Ou seja: O Último Anel é um livro melhor do que os de Tolkien? Será isso que estou a dizer?

Não, e digo-o mesmo não tenho gostado por aí além dos livros de Tolkien. É um livro mais terra-a-terra, é um livro mais texturado, é um livro mais sólido em termos de tridimensionalidade de personagens e ambientes, mas contrapõe a essas qualidades alguns defeitos bastante visíveis. Para começar, a própria história.

Um dos grandes predicados de Tolkien, e, julgo eu, uma das principais razões do seu sucesso, é a clareza da história. Não há dúvidas sobre que história está ali a ser contada. Não se pode dizer o mesmo de Yeskov. A história que este conta é bastante menos clara e a ideia que fica é que ao esforçar-se para conferir solidez ao ambiente e às personagens ele se esqueceu um pouco de escorar convenientemente a história.

Também no que toca à qualidade literária propriamente dita Tolkien parece levar clara vantagem. E escrevo "parece" porque, infelizmente, esta tradução, baseada não diretamente no original russo mas numa tradução espanhola cuja qualidade desconheço, e ainda por cima repleta de espanholismos, ficou muito, muito longe de me convencer. Mas mesmo muito. Ao ponto de eu não conseguir avaliar a qualidade literária de Yeskov por aquilo que li. A única coisa que posso dizer é que Tolkien é, mesmo em tradução, muito melhor, literariamente, do que esta versão portuguesa de Yeskov.
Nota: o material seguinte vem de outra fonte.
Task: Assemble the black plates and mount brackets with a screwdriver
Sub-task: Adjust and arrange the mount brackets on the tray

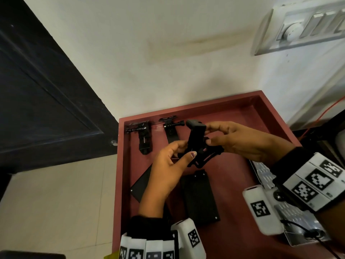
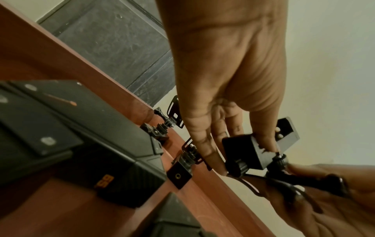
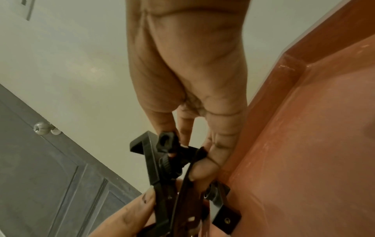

O resultado destas qualidades e defeitos é um livro que poderia ser muito interessante, em especial para todos aqueles que tenham lido a trilogia de Tolkien sem se prenderem demasiado a ela, mas que fica bastante aquém do seu potencial. Não o recomendaria a verdadeiros fãs tolikienianos, visto que Yeskov toma liberdades com a história que poderão para eles ultrapassar o limiar da heresia. Mas quem tiver uma costela iconoclasta e não tenha gostado assim tanto da trilogia do anel é capaz de gostar, em especial se conseguir fechar os olhos às falhas literárias (ou de tradução?) que o livro contém.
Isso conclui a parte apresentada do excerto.